I agree 100% with akannan's assessment. Hughes is definitely better known (including more widely read and taught) in most circles than Richard Wright. The answer to you question, of course, probably comes down to how you define "success." Is "success" the same as "well known"? Or do you have other criteria in mind? Similarly, if you look at poetry alone, Hughes wins hands down, but if you focus on prose, including book-length works and essays, and if you survey people who are very familiar with the full range of African American writing, I think that you'll find that Wright may be seen as slightly more influential among that group of readers.

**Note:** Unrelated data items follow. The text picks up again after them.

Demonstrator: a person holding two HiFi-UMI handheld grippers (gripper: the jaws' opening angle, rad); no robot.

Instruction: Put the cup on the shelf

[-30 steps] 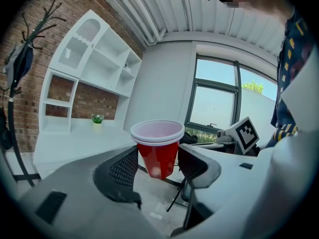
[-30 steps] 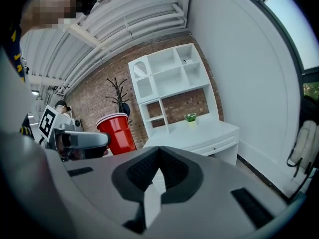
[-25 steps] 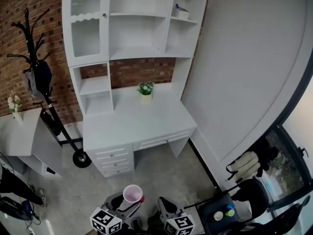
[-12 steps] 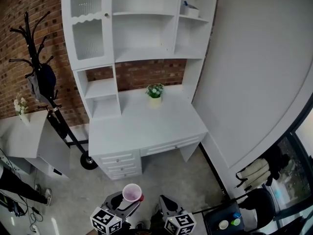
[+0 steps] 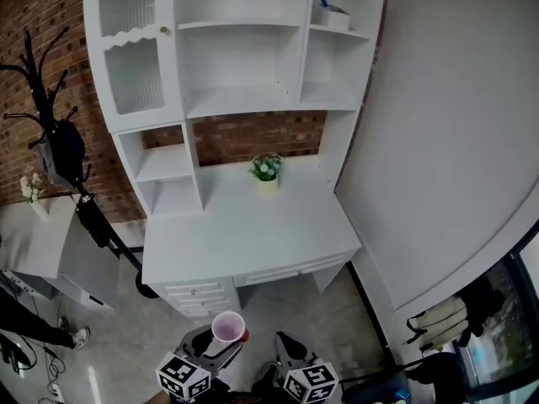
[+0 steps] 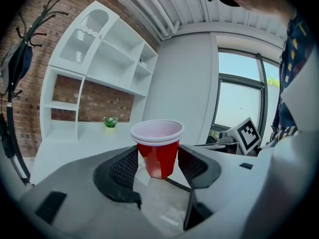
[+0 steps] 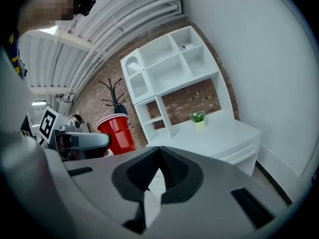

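Observation:
A red cup with a white inside stands upright between the jaws of my left gripper, which is shut on its lower body. The left gripper view shows the cup pinched between the two dark pads. My right gripper is beside it at the bottom of the head view, jaws closed together with nothing in them. The white shelf unit rises over a white desk ahead, still some way off from both grippers.
A small potted plant sits at the back of the desk. A box lies on the upper right shelf. A black coat rack and a low white table stand at the left, a white wall at the right.
The desk and shelf unit have come closer and now fill more of the head view. Both grippers keep their place at the bottom, the cup still held.

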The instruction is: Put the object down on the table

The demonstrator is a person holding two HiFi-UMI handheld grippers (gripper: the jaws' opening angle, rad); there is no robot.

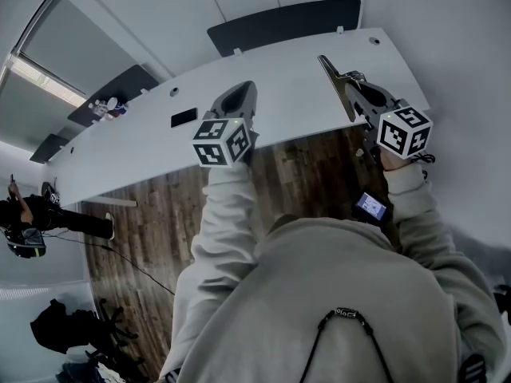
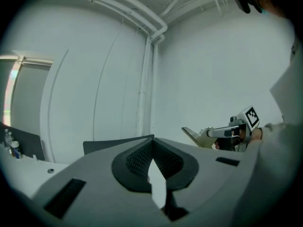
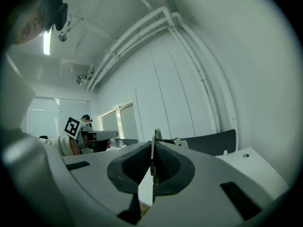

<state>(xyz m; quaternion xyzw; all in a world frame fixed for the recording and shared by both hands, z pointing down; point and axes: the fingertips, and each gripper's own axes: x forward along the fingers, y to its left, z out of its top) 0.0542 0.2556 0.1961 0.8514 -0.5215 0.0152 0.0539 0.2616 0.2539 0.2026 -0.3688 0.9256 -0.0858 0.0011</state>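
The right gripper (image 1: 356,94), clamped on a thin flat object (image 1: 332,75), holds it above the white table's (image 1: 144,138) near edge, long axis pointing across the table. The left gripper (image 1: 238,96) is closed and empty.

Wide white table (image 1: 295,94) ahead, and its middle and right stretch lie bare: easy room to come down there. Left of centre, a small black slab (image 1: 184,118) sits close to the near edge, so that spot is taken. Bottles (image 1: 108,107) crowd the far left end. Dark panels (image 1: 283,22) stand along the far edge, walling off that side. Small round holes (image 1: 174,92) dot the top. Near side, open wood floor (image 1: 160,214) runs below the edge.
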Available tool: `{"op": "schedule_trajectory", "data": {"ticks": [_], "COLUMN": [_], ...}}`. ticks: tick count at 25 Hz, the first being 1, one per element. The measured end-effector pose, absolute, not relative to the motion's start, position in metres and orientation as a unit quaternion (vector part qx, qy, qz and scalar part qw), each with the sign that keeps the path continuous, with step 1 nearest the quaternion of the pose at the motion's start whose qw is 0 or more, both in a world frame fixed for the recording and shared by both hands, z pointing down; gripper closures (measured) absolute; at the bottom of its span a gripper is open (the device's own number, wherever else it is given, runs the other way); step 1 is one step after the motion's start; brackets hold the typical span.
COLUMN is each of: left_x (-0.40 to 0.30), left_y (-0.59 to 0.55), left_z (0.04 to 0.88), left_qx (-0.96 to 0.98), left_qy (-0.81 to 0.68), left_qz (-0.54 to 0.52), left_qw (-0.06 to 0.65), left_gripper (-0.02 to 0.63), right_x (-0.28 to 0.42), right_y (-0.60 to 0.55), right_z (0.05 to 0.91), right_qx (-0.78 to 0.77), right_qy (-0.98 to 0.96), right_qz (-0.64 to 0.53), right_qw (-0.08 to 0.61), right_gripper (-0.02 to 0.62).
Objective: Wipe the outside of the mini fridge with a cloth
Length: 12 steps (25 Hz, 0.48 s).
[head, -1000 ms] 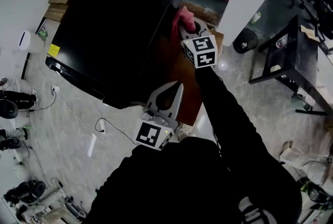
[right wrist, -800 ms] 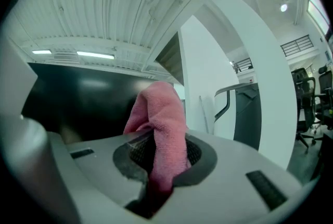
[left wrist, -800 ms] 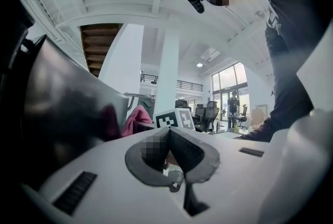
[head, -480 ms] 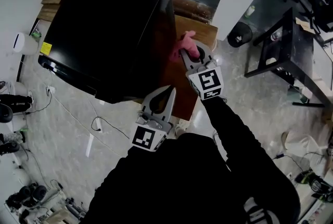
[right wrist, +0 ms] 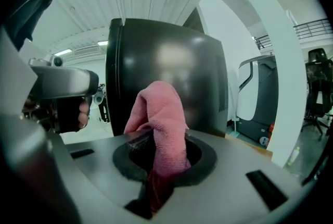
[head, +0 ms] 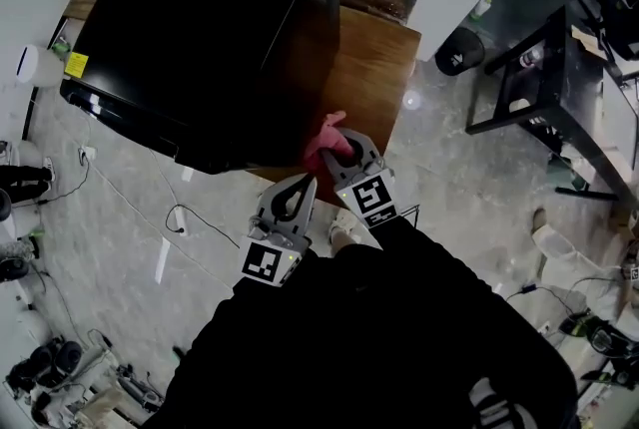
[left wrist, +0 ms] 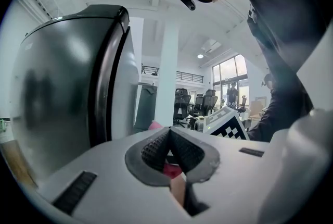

This is going to be subjective. I think a case can be made for either being successful, or both representing different aspects of the same end on the successful spectrum. I also think it might come down to a matter of personal preference. I think that Hughes is probably more recognized than Wright. This is not reflective of anything else than public appeal. Hughes focused his works primarily on the Black predicament in America of the time. His contemporary, Wright, took the same predicament but also sought to inject a definitive element of class and intellectual understanding of class based conditions into his rendering. I think that Americans, who have always not fully been able to articulate class based conditions and contexts with the greatest amount of ease in vocabulary, found Hughes work easier to understand because it primarily dealt with race and racial conditions. Black Americans could identify with this on an immediate level, and Hughes' skill and mastery allowed many White Americans to understand this, as well. Wright took the same ideas, but injected the struggle of the working man into this dialogue. His travels to Europe and strong alignment with European thinkers who advocated existentialism, class based identity, as well as the different schisms in the proletariat retelling might have caused Wright's message to be obscured a bit. I think that for this reason, Hughes is probably better known than Wright. Yet, in no way should this be meant to say that one is better than another. I think that both writers are supreme thinkers and challenge the conception of what is and allow us to envision what can be.
What an interesting, although clearly a purely academic, question. Are these two authors compared merely because they were both black? That seems a weak basis for comparison.
However, just as a parlor game, I believe that Hughes, because he specialized in shorter works, is more influential because he has been more widely anthologized for younger students. Therefore, most Americans are exposed to him some time from grades 1-12. Some works that appear in almost every schoolchild's life are "Thank You, Ma'am," "I, too, Sing America," "Mother to Son," and "Theme for English B." Wright's work is read in some , by no means all, high school classes. In terms of quality, Hughes was uneven, I believe, compared to Wright, whose stern prose is consistently briliant.